TASK STATEMENT » Give the number of lines below that hold the string "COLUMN", and nothing more.

+ + + + +

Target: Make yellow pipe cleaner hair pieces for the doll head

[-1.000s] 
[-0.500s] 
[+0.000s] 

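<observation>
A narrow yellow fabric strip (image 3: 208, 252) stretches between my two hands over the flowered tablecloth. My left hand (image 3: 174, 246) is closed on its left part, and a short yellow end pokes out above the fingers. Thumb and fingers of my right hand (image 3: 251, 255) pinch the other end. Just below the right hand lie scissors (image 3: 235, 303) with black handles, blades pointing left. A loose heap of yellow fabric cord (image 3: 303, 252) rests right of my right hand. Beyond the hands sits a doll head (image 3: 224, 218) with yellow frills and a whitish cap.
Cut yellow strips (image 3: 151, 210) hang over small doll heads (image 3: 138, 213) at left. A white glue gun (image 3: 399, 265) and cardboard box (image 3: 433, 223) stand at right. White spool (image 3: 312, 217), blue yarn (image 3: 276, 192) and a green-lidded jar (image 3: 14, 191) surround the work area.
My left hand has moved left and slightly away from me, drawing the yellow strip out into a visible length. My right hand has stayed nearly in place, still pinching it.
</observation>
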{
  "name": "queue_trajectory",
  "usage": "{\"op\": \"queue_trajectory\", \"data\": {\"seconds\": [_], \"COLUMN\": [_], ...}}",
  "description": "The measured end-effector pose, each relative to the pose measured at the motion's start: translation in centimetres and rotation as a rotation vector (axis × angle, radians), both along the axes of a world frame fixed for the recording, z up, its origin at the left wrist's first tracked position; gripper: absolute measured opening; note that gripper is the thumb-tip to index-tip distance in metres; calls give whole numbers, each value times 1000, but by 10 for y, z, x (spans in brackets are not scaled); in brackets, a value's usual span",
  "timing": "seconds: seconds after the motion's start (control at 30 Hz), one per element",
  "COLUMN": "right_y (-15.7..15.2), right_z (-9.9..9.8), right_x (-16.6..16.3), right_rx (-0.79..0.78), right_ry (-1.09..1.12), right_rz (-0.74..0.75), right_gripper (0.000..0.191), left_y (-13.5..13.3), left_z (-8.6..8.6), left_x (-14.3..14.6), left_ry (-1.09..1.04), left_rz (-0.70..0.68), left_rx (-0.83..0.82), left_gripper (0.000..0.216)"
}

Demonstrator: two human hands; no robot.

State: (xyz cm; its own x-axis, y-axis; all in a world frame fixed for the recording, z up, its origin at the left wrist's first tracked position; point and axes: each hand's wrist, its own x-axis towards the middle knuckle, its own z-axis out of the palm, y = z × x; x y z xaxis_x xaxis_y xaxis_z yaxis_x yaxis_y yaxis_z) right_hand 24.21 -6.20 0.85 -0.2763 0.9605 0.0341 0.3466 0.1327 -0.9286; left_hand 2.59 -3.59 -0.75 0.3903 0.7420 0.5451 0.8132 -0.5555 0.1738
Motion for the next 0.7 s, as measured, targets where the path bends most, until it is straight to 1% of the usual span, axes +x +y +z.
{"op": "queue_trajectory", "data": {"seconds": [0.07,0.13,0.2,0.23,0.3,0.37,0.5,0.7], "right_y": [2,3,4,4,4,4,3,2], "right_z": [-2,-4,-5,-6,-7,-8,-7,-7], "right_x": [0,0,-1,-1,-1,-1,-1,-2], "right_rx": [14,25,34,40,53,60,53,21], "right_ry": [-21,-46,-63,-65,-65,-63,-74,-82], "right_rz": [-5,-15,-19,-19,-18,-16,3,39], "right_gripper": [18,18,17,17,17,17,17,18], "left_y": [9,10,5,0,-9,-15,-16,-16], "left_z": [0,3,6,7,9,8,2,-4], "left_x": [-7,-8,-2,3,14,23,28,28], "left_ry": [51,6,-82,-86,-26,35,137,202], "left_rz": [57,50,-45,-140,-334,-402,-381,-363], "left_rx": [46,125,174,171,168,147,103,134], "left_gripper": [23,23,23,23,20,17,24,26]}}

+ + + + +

TASK RESULT » 2